Starting at the line that contains "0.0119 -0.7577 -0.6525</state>", repeat each line of the listing below through the last one, exactly, and leave out every picture.
=====
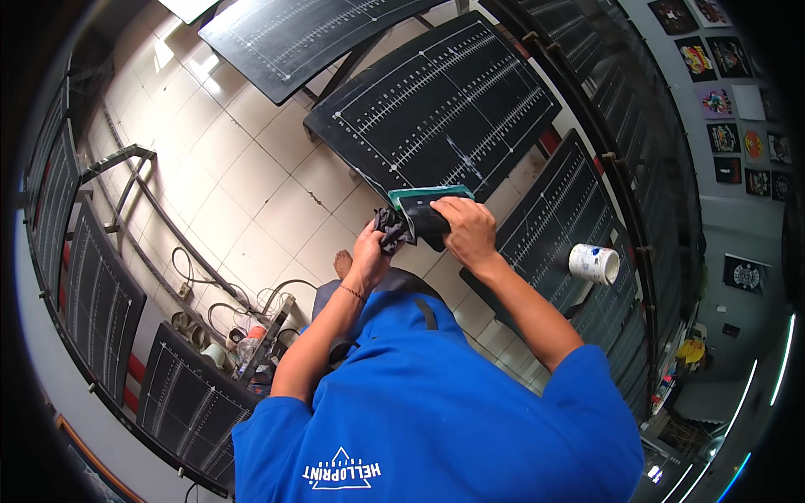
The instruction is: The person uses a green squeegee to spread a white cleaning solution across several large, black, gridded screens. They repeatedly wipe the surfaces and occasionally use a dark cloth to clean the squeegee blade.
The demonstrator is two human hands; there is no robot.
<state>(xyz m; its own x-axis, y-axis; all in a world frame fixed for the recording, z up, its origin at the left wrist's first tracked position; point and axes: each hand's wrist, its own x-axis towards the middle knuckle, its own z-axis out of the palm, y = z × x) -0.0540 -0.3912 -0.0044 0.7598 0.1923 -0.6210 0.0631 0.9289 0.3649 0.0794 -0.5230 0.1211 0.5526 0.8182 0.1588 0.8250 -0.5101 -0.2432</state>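
Scraper [422, 213] with green edge [428, 194], held in right hand [471, 230], at near side of black board [436, 109]; soft crumpled rag [391, 232] clutched in left hand [369, 256], at scraper's left end. Probably light, stiff, maybe slippery; best gripped by black side.

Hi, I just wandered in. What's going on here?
A person in a blue shirt is handling two things, one in each of their hands. The left hand grips a crumpled dark cloth, and the right hand holds a flat black tool with a green edge. Both are held close together, near a dark board with white ruled markings. A stained white container is off to the right.
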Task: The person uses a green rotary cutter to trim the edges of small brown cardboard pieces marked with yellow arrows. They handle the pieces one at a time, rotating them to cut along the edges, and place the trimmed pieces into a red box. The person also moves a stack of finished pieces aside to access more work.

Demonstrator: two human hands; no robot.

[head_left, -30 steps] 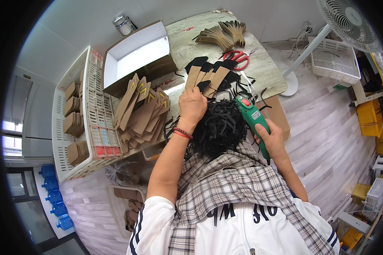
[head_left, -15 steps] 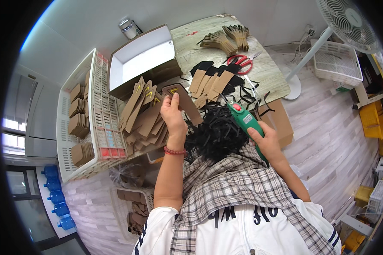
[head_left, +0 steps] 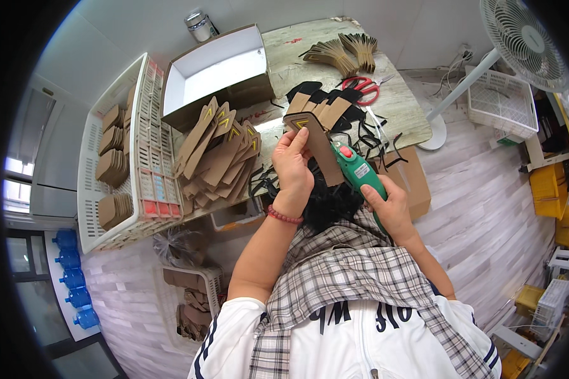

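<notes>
My left hand point(head_left: 292, 165) pinches a flat brown piece point(head_left: 319, 148) near its top, beside a yellow V-shaped mark. A dark edge runs round the piece, which slants down to the right. My right hand point(head_left: 389, 205) is wrapped round a green electric cutter point(head_left: 360, 172) with a red switch. The cutter's front end is right at the piece's right edge; whether they touch I cannot tell. Below the piece, a heap of black trimmed strips point(head_left: 332, 211) rests on my checked apron point(head_left: 348, 262).
Similar brown pieces point(head_left: 218, 158) are piled at the table's left, by an open box point(head_left: 218, 63) and a white crate point(head_left: 136, 208). Red-handled scissors point(head_left: 368, 95), black-and-tan pieces point(head_left: 329, 110) and fanned stacks point(head_left: 335, 58) lie further back. A fan point(head_left: 518, 38) stands at the right.
My left hand has brought the brown piece to the right, up against the cutter. More of the brown pile is now uncovered. The right hand keeps its grip on the cutter.
</notes>
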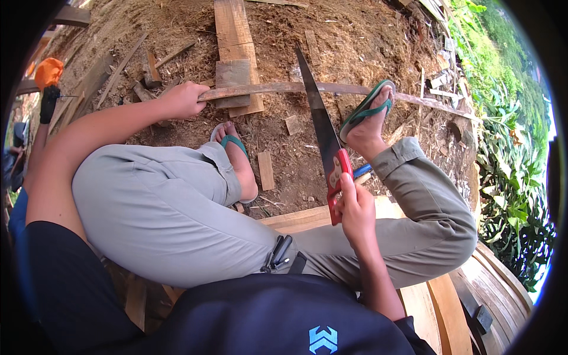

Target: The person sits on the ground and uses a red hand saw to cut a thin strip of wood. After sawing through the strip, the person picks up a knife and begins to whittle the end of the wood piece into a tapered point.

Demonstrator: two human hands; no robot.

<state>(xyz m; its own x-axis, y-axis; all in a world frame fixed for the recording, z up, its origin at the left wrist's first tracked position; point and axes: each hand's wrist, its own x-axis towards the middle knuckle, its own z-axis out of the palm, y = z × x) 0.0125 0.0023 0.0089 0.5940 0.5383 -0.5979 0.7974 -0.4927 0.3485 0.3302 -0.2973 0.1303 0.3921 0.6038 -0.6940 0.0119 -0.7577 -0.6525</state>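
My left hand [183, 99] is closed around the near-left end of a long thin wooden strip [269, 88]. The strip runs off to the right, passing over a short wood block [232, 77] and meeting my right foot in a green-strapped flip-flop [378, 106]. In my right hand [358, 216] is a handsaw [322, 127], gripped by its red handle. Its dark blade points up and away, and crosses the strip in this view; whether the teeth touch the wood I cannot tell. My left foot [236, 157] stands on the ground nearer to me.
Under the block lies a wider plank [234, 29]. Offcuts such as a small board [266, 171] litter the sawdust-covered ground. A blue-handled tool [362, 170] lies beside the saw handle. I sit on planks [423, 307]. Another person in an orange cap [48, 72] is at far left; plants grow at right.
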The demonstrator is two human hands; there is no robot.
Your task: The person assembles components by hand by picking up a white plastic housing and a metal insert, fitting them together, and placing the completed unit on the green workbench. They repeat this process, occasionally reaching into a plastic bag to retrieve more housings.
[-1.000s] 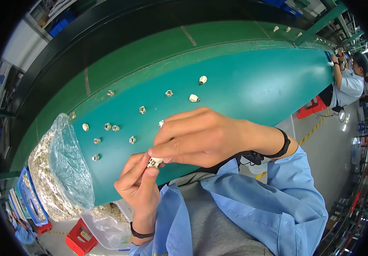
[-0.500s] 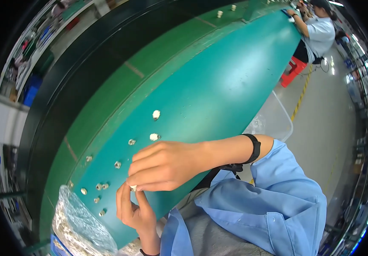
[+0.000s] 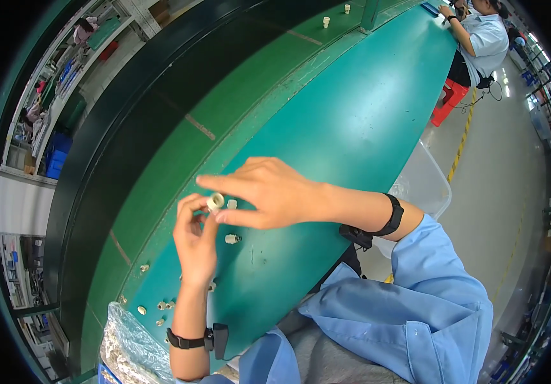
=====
> WRITTEN SOLUTION:
<state>(xyz m; its own x-axis, y-axis; all in a world frame fixed for the recording, z up, its origin at the left wrist's first tracked position; point and axes: each hand's wrist, its own x-axis towards the middle knuckle, its own z-axis out of the palm, y = z × x) 0.0125 0.0023 0.0089 0.5940 0.5383 -0.5979 0.7974 -0.4927 0.3485 0.3302 -0.2973 0.1303 0.3921 0.6038 -0.6940 0.0119 -0.7577 -0.6525</state>
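My left hand [183, 99] is closed around the near-left end of a long thin wooden strip [269, 88]. The strip runs off to the right, passing over a short wood block [232, 77] and meeting my right foot in a green-strapped flip-flop [378, 106]. In my right hand [358, 216] is a handsaw [322, 127], gripped by its red handle. Its dark blade points up and away, and crosses the strip in this view; whether the teeth touch the wood I cannot tell. My left foot [236, 157] stands on the ground nearer to me.
Under the block lies a wider plank [234, 29]. Offcuts such as a small board [266, 171] litter the sawdust-covered ground. A blue-handled tool [362, 170] lies beside the saw handle. I sit on planks [423, 307]. Another person in an orange cap [48, 72] is at far left; plants grow at right.
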The demonstrator is two human hands; there is no robot.
Your task: The person assembles components by hand by picking up a white plastic housing and a metal insert, fitting them together, and placing the completed unit on the green workbench. They repeat this process, occasionally reaching into a plastic bag to retrieve more housings.
[-1.000s] 
[-0.500s] 
[+0.000s] 

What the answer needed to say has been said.